BDC, as the name implies, enables you to deploy highly scalable multi-node clusters of SQL Server, Spark, and Hadoop HDFS using Kubernetes running at truly high-end big data scale. Key use cases include AI and machine learning, multi-node data lakes, and data marts scaled out across dozens or hundreds of nodes. In addition, BDC allows you to “virtualize” data, that is, query external data sources without moving or copying the external data via a feature called PolyBase.

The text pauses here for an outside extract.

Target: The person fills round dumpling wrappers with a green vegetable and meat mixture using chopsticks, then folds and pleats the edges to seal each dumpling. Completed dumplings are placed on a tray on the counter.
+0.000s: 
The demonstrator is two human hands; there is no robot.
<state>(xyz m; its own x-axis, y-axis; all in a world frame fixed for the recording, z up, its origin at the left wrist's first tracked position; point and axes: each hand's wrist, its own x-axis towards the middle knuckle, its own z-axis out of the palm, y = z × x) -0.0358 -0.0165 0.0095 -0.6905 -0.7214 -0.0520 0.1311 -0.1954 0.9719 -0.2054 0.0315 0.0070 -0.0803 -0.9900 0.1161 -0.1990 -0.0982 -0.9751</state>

PolyBase enables you to connect to external database systems such as SQL Server, Azure Data Lake Store (or other HDFS-based data storage systems), Azure Blog Storage, Teradata, MongoDB, Oracle, and any database system with ODBC connectivity. PolyBase enables you to write standard T-SQL code to joins across the various data sources without any special considerations. PolyBase features additional performance capabilities, such as using statistics on external tables to make a cost-based decision to push computation via MapReduce jobs to Hadoop, saving SQL Server the work. PolyBase also provides linear scale-out of processing power using a feature known as scale-out groups, basically allowing you to shard your SQL Server workload across multiple instances in a parallel processing architecture. Details for PolyBase can be found at https://docs.microsoft.com/en-us/sql/relational-databases/polybase/polybase-guide?view=sql-server-ver15

BDC also features a powerful application deployment architecture for rolling out a scalable and high-performance application running on a big data cluster, consisting of a controller and app runtime handlers. Again, the entire process is orchestrated and managed using Kubernetes.

OK—But How?

On the administrative side, Microsoft provides a layer called the Azure Resource Manager (ARM), which handles all of the services that provide resources, such as Azure SQL Database, VMs, Azure Kubernetes Service, or any other Kubernetes cluster service. You define the exact configuration of the resources provided via ARM templates, which describe the desired state of the resource. Azure Arc takes ARM provisioning a step further by allowing you to configure resources running outside of Azure. The part that is amazing and innovative is that Azure Arc can manage resources inside and outside of Azure and inside and outside of your data center—all through one methodology.